Al ver que nadie hablaba, E Li se sintió un poco desanimado. Había dejado las escuelas y salido al desierto para escapar de la guerra. Había venido a Wei Yuanzhen para evitar ser uno más entre los muertos en Liaodong. Pero, ¿y ahora? ¡La guerra había llegado!
Los dos caminaban en silencio, cada uno sumido en sus pensamientos. La distancia desde el campo hasta su alojamiento pareció evaporarse en un instante. Sin embargo, ambos parecían haber olvidado la ruta y se desviaron de forma oblicua, girando a medias para regresar.
Un momento después del silencio, Ruan Hongji susurró: "Hermano, es hora de que hagamos algo por el Táng Gong."
"Ruan hermano mayor, dime, ¿cómo podemos ayudarlo?" E Li asintió con la cabeza, su voz firme y decidida. El Táng Gong le había dado un segundo de oportunidad; debía devolverlo.

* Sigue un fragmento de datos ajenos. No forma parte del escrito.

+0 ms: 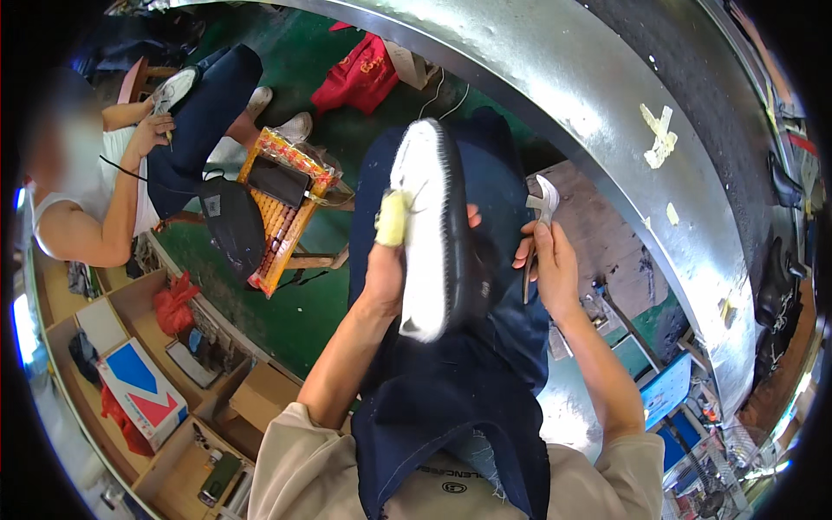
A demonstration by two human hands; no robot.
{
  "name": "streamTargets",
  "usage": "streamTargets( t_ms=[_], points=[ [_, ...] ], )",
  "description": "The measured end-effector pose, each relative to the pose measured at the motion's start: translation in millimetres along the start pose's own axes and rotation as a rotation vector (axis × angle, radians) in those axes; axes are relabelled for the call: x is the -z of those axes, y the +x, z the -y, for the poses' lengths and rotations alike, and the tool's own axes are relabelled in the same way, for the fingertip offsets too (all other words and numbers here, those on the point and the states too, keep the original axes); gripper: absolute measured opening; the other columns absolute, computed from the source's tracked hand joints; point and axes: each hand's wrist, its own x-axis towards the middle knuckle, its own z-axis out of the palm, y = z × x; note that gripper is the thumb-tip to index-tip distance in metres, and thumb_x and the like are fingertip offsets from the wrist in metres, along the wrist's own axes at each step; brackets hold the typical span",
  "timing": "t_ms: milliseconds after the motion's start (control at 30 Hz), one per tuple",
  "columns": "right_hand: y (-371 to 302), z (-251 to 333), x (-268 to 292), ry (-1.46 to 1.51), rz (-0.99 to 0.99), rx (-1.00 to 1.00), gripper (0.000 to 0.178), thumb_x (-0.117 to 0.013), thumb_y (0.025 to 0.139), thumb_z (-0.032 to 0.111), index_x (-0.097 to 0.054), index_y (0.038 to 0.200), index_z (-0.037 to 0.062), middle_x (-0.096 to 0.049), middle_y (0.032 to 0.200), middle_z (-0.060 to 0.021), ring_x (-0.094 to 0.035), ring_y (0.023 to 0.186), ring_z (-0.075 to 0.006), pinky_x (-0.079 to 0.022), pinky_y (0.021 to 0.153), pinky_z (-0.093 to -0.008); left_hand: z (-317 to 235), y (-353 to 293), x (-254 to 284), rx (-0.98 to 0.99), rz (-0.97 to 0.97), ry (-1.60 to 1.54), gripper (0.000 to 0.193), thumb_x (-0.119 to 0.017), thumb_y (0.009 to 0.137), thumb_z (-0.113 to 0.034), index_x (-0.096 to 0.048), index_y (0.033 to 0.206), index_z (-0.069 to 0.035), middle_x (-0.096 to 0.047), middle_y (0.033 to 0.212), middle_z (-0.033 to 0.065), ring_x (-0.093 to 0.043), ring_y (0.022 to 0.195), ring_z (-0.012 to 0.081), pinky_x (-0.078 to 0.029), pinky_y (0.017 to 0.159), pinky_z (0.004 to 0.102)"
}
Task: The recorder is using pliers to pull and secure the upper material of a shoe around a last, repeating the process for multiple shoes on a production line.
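"In the head view, where was the shoe [423, 251]?"

"Over the wearer's lap [513, 329], white face turned up, dark side to the right. I couldn't tell whether it rested on the thigh."

"And the left grip [384, 276]?"

"Clamped on the shoe from its left edge, a yellow wrap [393, 218] about the thumb. Fingertips showed past the shoe's right side, so the hold went round underneath."

"The right grip [555, 260]?"

"Closed around a hammer [547, 198], to the right of the shoe and apart from it. The fingers sat close below the metal head."

"Was that a good way to hold things?"

"I thought so. A hold that near the head seemed to favour control over force. The shoe probably needed solid backing from the thigh, and the wrapped thumb was best kept low at the edge, off the white face."

"What lay around?"

"The metal desk [598, 104] curved beyond and right of the shoe; a beaded stool [277, 224] stood to its left, and past that sat a co-worker [102, 227]."
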Motion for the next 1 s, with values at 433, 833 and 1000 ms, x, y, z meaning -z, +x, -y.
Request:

"Defender Wei Yuanzhen. Si el ejército no mueve, pero las provisiones se pierden, el Táng Gong será destrozado en cuerpo y alma," dijo Ruan Hongji, deteniéndose y mirando al cielo oscuro. En ese instante, la valentía con que habían huido juntos de los mongoles volvió a él.
Este era el Ruan Hongji que E Li conocía; el de las últimas semanas en el campamento parecía un hombre completamente diferente. A veces, E Li incluso se preguntaba si Ruan Hongji tenía una hermana gemela.
"¿Cómo lo hacemos?" preguntó E Li en voz baja.
"Primero, necesitamos mantenernos firmes, y a nuestros camaradas alrededor de nosotros! Los coreanos no nos atacarán directamente. Mientras la moral del ejército en Wei Yuanzhen no se desmorone, aún podemos intentarlo," explicó Ruan Hongji.
"Lo haré con todas mis fuerzas." E Li reflexionó cuidadosamente y respondió solemnemente.
Para dos hombres de baja posición y apenas un mes de servicio militar, mantener la moral era una tarea difícil. Los que se habían traído sus contactos para unirse al ejército en Wei Yuanzhen provinieron de familias respetables. Todos ellos habían intentado evitar la guerra desde el principio, incluidos E Li y Ruan Hongji.
Pero con un mes de interacción cotidiana, ya eran amigos. Los amigos podían ser sinceros entre sí sobre la situación actual.
El momento de la sinceridad no requería que E Li buscara deliberadamente; cuando se reunió con Ruan Hongji para discutir su plan y regresó a su alojamiento, sus amigos habituales ya esperaban en el umbral. Wang Yuan tong, Qi Popeni, Qin Ziyin, Wu Shiwuyue, Zhang Dewuyu... cada rostro que conocía estaba allí.
"¡Dos hermanos, por fin regresaste!" dijo Qi Popeni acercándose con un saludo.
"E Li y Ruan hermano mayor, acabamos de hacer algo privado," E Li sonrió y respondió en voz baja. Era la primera vez que trataba a alguien con un propósito, se sentía extraño.